→ **REQUIRED ACTION**: When you find the line with "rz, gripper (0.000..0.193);" among the records below, reproduce it and each line after it exactly, ending with the line with "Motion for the".
Content starts
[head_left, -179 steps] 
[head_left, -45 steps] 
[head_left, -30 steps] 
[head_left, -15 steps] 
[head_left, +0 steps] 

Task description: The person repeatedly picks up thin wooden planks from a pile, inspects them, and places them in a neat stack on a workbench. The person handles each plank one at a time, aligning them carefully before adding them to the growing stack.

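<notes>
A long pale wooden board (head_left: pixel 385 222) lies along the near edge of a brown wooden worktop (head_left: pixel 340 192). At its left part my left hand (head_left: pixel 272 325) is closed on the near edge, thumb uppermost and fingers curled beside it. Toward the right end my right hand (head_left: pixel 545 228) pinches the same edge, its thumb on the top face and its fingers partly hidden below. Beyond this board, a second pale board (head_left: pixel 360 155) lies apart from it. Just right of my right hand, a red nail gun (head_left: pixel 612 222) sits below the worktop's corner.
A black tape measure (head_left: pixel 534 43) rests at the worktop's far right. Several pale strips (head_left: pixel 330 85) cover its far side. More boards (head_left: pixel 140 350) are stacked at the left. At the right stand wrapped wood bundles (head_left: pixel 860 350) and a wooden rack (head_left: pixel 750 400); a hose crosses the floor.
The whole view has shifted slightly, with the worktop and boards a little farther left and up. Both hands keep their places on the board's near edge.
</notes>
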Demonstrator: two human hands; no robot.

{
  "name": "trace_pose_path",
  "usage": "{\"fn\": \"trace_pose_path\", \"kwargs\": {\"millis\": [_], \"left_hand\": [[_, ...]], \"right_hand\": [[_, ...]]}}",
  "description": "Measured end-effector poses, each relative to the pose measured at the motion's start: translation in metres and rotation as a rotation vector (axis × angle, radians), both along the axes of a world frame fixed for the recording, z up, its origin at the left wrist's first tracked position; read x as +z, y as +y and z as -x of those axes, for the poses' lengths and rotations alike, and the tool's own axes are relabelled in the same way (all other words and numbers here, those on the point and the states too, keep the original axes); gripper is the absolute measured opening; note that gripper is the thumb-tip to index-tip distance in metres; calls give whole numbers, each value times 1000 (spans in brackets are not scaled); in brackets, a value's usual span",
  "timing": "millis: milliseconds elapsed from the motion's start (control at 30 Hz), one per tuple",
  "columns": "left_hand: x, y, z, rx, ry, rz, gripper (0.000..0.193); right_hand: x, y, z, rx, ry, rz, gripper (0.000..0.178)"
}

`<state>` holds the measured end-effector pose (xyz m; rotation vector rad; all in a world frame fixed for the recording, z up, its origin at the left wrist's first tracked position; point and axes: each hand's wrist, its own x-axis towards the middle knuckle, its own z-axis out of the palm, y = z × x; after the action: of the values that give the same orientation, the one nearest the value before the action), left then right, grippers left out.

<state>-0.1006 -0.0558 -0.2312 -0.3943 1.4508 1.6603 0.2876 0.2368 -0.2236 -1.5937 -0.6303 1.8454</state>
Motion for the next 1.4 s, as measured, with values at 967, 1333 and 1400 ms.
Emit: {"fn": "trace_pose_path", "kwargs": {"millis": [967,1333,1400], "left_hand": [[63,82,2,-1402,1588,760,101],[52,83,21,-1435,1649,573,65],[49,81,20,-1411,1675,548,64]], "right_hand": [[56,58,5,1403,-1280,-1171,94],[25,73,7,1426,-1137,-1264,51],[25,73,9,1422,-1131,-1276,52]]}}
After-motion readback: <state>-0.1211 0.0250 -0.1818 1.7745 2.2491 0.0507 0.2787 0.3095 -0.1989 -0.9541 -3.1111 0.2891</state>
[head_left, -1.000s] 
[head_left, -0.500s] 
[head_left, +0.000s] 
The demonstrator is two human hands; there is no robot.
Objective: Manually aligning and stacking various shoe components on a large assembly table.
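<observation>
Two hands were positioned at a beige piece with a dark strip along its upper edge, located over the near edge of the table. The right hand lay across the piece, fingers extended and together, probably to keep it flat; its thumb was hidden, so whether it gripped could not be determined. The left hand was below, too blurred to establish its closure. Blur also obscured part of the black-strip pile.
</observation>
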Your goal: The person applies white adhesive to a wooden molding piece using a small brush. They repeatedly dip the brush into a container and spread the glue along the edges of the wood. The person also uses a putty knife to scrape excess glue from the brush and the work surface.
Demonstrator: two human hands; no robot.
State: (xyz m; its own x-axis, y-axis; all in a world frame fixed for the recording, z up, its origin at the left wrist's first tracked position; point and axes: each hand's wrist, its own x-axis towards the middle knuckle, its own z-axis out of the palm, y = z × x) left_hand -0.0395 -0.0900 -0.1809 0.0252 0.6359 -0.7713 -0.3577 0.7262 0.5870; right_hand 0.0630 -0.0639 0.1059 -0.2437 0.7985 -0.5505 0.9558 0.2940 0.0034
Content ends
→ **OUTPUT BELOW**:
  "columns": "left_hand: x, y, z, rx, ry, rz, gripper (0.000..0.193); right_hand: x, y, z, rx, ry, rz, gripper (0.000..0.178)"
}

`<state>` holds the measured end-effector pose (xyz m; rotation vector rad; all in a world frame fixed for the recording, z up, its origin at the left wrist's first tracked position; point and axes: each hand's wrist, its own x-axis towards the middle knuckle, its own z-axis out of the palm, y = z × x; after the action: of the values that give the same orientation, the one nearest the value before the action), left then right, grippers left out.

<state>-0.1006 -0.0558 -0.2312 -0.3943 1.4508 1.6603 0.2876 0.2368 -0.2236 -1.5937 -0.6303 1.8454</state>
Motion for the next 1.4 s, as measured, with values at 967, 1333 and 1400 ms.

The required output is complete.